**Task goal**
From the line below that contains "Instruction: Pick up" to the line that contains "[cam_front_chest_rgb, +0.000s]", repeat every line exactly, both ends included, and nothing else.

**Extracted records**

++++++

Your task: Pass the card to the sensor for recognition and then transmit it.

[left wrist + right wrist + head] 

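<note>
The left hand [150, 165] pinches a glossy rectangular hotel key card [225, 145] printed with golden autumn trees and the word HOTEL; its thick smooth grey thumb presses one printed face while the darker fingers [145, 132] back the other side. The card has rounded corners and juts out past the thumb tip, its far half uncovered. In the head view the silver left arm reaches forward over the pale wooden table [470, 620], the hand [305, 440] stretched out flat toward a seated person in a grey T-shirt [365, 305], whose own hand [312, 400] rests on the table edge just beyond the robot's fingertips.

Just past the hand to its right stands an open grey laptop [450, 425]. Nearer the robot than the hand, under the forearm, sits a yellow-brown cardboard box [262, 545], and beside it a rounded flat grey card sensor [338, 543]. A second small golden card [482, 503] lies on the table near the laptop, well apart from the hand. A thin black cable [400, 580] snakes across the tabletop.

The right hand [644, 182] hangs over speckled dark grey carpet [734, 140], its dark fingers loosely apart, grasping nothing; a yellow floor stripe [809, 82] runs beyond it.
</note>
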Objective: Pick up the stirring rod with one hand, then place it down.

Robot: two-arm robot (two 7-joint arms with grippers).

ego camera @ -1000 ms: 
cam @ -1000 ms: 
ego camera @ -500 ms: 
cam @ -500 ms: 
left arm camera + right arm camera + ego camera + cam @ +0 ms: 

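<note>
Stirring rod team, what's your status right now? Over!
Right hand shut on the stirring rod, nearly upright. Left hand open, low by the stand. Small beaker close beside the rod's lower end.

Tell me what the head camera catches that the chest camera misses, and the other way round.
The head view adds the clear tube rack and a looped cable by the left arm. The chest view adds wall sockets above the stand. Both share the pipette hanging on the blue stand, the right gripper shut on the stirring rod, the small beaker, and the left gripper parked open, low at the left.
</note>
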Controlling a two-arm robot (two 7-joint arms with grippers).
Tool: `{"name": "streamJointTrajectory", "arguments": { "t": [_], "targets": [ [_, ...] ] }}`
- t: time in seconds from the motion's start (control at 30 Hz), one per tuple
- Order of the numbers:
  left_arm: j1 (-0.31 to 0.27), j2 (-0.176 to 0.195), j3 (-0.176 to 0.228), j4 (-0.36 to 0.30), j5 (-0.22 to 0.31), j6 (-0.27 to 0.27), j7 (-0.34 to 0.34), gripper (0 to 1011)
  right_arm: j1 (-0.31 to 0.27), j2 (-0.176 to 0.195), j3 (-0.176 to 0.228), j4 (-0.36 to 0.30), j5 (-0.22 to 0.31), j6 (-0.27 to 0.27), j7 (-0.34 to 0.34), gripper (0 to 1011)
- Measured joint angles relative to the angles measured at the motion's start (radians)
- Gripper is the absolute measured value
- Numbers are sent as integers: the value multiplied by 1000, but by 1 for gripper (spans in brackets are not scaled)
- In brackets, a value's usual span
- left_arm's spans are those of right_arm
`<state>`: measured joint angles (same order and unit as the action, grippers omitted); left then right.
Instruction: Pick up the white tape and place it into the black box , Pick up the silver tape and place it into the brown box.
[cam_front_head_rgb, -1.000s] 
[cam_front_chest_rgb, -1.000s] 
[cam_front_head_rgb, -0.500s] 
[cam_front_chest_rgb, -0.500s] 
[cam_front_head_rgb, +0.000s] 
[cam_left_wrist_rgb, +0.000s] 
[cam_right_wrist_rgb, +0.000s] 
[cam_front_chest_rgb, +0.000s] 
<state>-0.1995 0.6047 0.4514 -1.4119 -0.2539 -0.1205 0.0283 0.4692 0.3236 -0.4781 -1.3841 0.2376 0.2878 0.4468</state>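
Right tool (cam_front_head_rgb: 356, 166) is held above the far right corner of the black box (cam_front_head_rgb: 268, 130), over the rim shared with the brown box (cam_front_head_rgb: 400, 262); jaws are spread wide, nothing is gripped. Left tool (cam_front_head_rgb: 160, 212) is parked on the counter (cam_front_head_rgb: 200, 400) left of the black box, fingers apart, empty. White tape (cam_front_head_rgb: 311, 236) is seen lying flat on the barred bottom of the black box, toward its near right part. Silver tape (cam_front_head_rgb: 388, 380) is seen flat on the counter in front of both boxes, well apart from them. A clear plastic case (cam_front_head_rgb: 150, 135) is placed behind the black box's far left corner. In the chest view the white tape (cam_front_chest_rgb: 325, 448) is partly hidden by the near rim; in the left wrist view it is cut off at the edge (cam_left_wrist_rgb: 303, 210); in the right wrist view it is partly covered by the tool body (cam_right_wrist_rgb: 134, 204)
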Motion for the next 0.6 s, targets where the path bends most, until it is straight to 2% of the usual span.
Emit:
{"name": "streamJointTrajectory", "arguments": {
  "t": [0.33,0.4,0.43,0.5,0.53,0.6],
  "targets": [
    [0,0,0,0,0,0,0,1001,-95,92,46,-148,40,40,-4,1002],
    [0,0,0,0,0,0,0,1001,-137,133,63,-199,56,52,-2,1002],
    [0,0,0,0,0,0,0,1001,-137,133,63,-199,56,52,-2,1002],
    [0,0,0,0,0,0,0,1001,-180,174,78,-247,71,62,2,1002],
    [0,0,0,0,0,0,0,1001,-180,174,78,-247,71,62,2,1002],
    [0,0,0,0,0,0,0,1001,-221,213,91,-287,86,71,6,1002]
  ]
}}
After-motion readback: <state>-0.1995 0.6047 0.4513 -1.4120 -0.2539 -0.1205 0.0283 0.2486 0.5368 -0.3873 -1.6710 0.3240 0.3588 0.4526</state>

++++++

**Completed task**
Instruction: Pick up the white tape and place it into the black box , Pick up the silver tape and place it into the brown box.
[cam_front_head_rgb, -1.000s] 
[cam_front_chest_rgb, -1.000s] 
[cam_front_head_rgb, -0.500s] 
[cam_front_chest_rgb, -0.500s] 
[cam_front_head_rgb, +0.000s] 
[cam_left_wrist_rgb, +0.000s] 
[cam_right_wrist_rgb, +0.000s] 
[cam_front_chest_rgb, +0.000s] 

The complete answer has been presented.